Refusing to wear the hijab and sitting in mixed classrooms with men are two of the excuses used by Nadeem to justify the government’s decision. Despite condemnations from Islamic organizations, including that of the Grand Imam of al-Azhar, Sheikh Ahmed el-Tayeb, the Taliban government refused to waiver. The sheikh explained that this decision “doesn’t represent Islamic law and contradicts the call of the Holy Koran.” The Afghan minister, however, stressed that his organization would not back down from its position, “even if they drop an atomic bomb on us.” 

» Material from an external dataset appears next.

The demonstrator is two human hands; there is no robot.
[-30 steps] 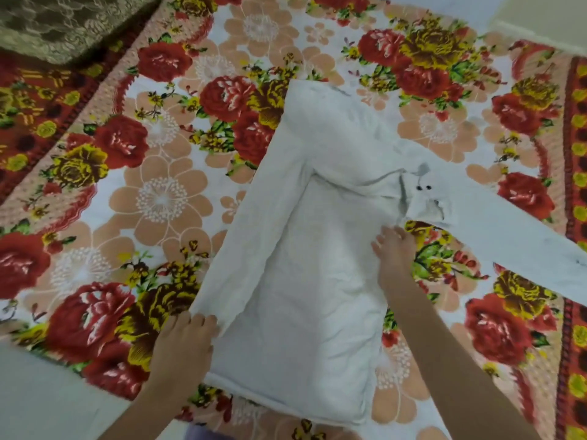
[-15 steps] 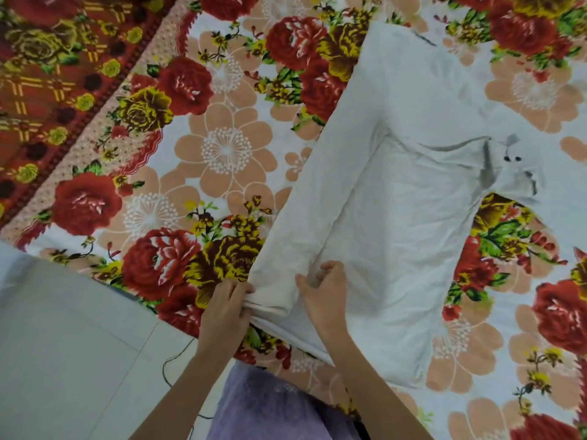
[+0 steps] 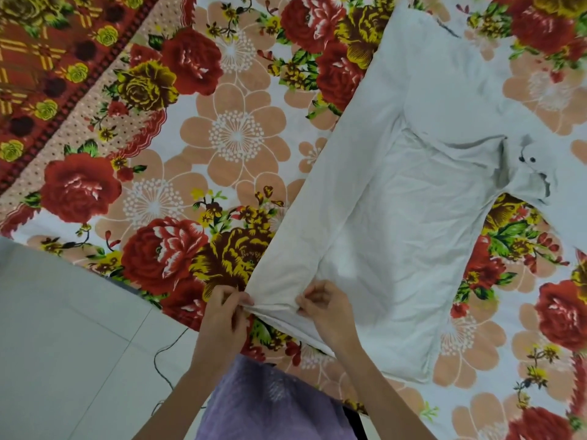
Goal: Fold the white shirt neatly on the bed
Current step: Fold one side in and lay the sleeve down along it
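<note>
At bed [image 3: 235, 141] edge | left hand [image 3: 222, 315], right hand [image 3: 327, 308]: each grip pinching white shirt [image 3: 397, 223] cuff | no legible writing

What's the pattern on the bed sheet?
Big red, yellow and peach flowers on white, seen in the head view on the bed sheet.

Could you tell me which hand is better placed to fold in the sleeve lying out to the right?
Right hand: it is nearer that sleeve; the left hand pinches the shirt's opposite edge.
</note>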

The Taliban followed-up on this decision by expanding the ban to include employment in any foreign nongovernmental organizations (NGOs), under the pretext of, “protest against these organizations’ noncompliance with the rules of Islamic dress.” This decision prompted three foreign organizations to suspend their work in Afghanistan, even though the disastrous economic situation in Afghanistan has only served to reinforce the importance of the role played by NGOs in distributing food rations and health care to marginalized groups. 

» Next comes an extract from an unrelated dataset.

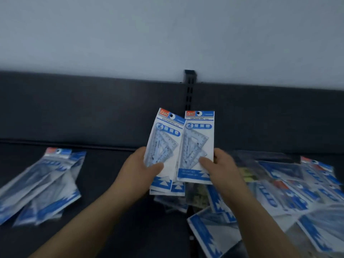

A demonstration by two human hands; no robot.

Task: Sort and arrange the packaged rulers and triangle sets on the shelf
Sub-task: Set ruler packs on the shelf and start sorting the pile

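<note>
Two heaps (42, 185) of seemingly alike packets (290, 194) flank the held sets (195, 138)

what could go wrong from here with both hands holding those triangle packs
1. The left hand grips several fanned packs with only its thumb across the front. The back ones may slide out and drop onto the shelf.
2. The right hand holds a single pack, and its forearm passes over the loose heap on the right. A careless sweep might push packs off the front.
</note>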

The Taliban’s recent moves can be understood in the context of three core motivations. The first is that the movement, like every other ideological organization, whether religious or secular, seeks to pursue what it believes an ideal new society should look like. It follows the example of countless parties in the East and West that decided to build their societies based on their own worldviews and philosophies. 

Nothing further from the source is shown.